◆ **What to work on**: Pick every line with "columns" from the material below.

◆ **Source material**:
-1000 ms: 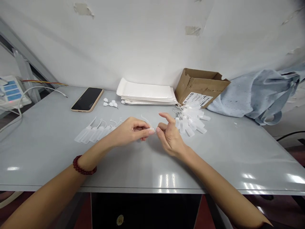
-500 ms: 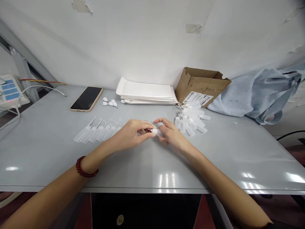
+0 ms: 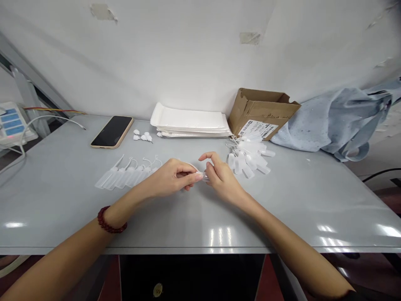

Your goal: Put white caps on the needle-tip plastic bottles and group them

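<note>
Over the middle of the table, my left hand [image 3: 175,179] pinches a small translucent plastic tube [image 3: 205,177] between thumb and fingers. A thin white strip curves up from its left end. Facing it, my right hand [image 3: 222,174] closes its thumb and lower fingers round the tube's other end, with the index finger raised and bent. Much of the tube is hidden by the fingers. Left of my left hand lies a row of similar flat translucent tubes [image 3: 116,177] with thin white tails. A looser pile of such tubes [image 3: 250,156] lies beyond my right hand.
Several small white pieces [image 3: 144,136] lie beside a phone [image 3: 112,132]. White padded envelopes [image 3: 191,120] are stacked against the wall, next to an open cardboard box [image 3: 263,113]. A light blue cloth bag [image 3: 335,121] rests at right. A white cable [image 3: 56,113] and power strip [image 3: 14,123] are at left.
My right hand's thumb has come up against the tube, and less of the tube shows between my hands. The whole view has shifted slightly.
</note>
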Motion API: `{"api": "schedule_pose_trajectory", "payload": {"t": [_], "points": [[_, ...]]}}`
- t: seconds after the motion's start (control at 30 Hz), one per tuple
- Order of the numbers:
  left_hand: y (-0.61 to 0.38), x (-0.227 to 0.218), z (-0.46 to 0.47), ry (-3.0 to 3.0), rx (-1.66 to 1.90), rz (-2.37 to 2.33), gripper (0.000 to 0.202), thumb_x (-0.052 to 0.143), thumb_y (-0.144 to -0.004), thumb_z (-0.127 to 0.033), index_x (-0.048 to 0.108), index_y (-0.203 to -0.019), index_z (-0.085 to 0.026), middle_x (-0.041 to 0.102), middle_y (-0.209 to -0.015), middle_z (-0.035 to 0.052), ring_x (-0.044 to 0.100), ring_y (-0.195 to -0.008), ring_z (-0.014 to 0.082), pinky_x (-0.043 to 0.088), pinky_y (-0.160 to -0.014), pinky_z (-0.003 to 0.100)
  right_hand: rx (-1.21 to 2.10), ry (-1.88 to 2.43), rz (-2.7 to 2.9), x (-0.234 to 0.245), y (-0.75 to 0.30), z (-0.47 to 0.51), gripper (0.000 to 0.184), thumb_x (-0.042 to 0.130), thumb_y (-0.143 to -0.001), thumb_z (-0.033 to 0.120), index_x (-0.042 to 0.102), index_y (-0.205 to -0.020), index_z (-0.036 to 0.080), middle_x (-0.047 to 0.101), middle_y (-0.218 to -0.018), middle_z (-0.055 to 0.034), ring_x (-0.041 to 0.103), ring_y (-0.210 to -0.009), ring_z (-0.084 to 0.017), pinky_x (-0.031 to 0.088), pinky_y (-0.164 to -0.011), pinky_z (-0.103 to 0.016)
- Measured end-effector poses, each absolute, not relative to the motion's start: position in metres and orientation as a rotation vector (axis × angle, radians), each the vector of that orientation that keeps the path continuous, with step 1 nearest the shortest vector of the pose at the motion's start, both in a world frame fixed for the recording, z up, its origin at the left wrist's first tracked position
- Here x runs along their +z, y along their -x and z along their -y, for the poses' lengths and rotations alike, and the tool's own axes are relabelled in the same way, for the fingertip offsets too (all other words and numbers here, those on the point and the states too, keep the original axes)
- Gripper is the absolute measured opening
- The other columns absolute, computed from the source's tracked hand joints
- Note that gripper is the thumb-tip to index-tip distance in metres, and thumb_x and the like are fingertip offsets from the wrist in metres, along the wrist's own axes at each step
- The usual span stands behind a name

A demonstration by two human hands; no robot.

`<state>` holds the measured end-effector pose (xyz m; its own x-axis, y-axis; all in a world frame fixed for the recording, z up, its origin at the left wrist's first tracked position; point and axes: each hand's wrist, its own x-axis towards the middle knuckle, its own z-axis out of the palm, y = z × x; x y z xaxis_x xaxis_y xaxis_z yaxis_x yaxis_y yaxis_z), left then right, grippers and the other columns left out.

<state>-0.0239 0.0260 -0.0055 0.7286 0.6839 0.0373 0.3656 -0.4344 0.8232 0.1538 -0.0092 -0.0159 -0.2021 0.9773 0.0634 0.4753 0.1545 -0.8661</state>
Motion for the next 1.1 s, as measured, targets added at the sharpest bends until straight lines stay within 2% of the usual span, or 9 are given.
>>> {"api": "schedule_pose_trajectory", "payload": {"t": [0.23, 0.37, 0.47, 0.57, 0.67, 0.8, 0.97, 1.1], "points": [[0.022, -0.013, -0.027, -2.258, 0.651, -0.670, 0.027, 0.054, -0.088, -0.022, 0.063, -0.065, -0.013, 0.057, -0.062, -0.0005, 0.049, -0.057, 0.0088, 0.038, -0.056, 0.020, 1.304, 1.422, 1.556, -0.017, -0.156, 0.005, 0.015, 0.032, -0.088, 0.021, 0.046, -0.095, 0.022, 0.044, -0.058, 0.0052, 0.042, -0.051, -0.011, 0.035, -0.048, -0.021], [0.022, -0.014, -0.027, -2.318, 0.710, -0.636, 0.023, 0.056, -0.086, -0.019, 0.064, -0.066, -0.014, 0.053, -0.059, -0.0020, 0.044, -0.054, 0.0081, 0.036, -0.054, 0.020, 1.606, 1.410, 1.359, -0.016, -0.157, 0.002, 0.011, 0.036, -0.085, 0.021, 0.046, -0.090, 0.022, 0.033, -0.045, 0.0095, 0.028, -0.038, -0.008, 0.022, -0.038, -0.017], [0.023, -0.014, -0.027, -2.345, 0.729, -0.619, 0.022, 0.057, -0.086, -0.022, 0.065, -0.067, -0.014, 0.055, -0.059, -0.0013, 0.045, -0.053, 0.0089, 0.036, -0.053, 0.021, 1.831, 1.386, 1.220, -0.012, -0.159, 0.001, 0.007, 0.039, -0.083, 0.019, 0.045, -0.084, 0.021, 0.026, -0.040, 0.0118, 0.017, -0.035, -0.006, 0.014, -0.036, -0.016], [0.024, -0.012, -0.027, -2.358, 0.693, -0.638, 0.019, 0.056, -0.086, -0.023, 0.069, -0.075, -0.015, 0.060, -0.062, -0.0002, 0.047, -0.054, 0.0097, 0.037, -0.054, 0.022, 1.985, 1.326, 1.159, -0.009, -0.159, 0.001, 0.005, 0.041, -0.081, 0.019, 0.044, -0.077, 0.021, 0.024, -0.040, 0.0124, 0.011, -0.036, -0.005, 0.010, -0.035, -0.016], [0.024, -0.010, -0.028, -2.330, 0.657, -0.673, 0.016, 0.058, -0.086, -0.025, 0.071, -0.085, -0.017, 0.067, -0.075, 0.0022, 0.054, -0.061, 0.0113, 0.042, -0.060, 0.023, 1.998, 1.307, 1.136, -0.008, -0.159, 0.001, 0.007, 0.043, -0.083, 0.024, 0.044, -0.077, 0.021, 0.025, -0.040, 0.0124, 0.012, -0.036, -0.004, 0.010, -0.035, -0.016], [0.027, -0.008, -0.033, -2.265, 0.711, -0.829, 0.020, 0.060, -0.084, -0.030, 0.072, -0.096, -0.019, 0.071, -0.088, 0.0043, 0.061, -0.073, 0.0145, 0.047, -0.067, 0.024, 1.685, 1.347, 1.170, -0.004, -0.163, 0.000, 0.014, 0.049, -0.085, 0.036, 0.046, -0.084, 0.022, 0.033, -0.040, 0.0111, 0.021, -0.036, -0.005, 0.016, -0.037, -0.016], [0.040, -0.008, -0.047, -2.244, 0.854, -1.231, 0.023, 0.054, -0.085, -0.031, 0.072, -0.090, -0.017, 0.073, -0.095, 0.0056, 0.064, -0.085, 0.0192, 0.049, -0.070, 0.026, 0.842, 1.385, 1.268, 0.003, -0.188, -0.009, 0.021, 0.046, -0.088, 0.044, 0.044, -0.090, 0.023, 0.044, -0.054, 0.0066, 0.040, -0.047, -0.010, 0.029, -0.044, -0.020], [0.054, -0.010, -0.061, -2.360, 0.848, -1.468, 0.024, 0.050, -0.086, -0.030, 0.070, -0.088, -0.018, 0.073, -0.093, 0.0058, 0.064, -0.083, 0.0212, 0.048, -0.075, 0.031, 0.193, 1.543, 1.404, 0.004, -0.222, -0.024, 0.017, 0.043, -0.090, 0.037, 0.042, -0.097, 0.022, 0.053, -0.067, 0.0008, 0.048, -0.057, -0.015, 0.037, -0.056, -0.029]]}}
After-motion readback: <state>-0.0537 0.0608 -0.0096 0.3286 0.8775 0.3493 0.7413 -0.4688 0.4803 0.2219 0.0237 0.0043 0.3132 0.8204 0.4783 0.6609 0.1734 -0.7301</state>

◆ **Answer space**:
- The other columns absolute, computed from the source's tracked hand joints
`<state>` holds the measured end-effector pose (xyz m; its own x-axis, y-axis; all in a world frame fixed for the recording, z up, its origin at the left wrist's first tracked position; point and axes: each hand's wrist, its own x-axis towards the middle knuckle, its own z-axis out of the palm, y = z × x; x y z xaxis_x xaxis_y xaxis_z yaxis_x yaxis_y yaxis_z), left then right, grippers and the other columns left out.

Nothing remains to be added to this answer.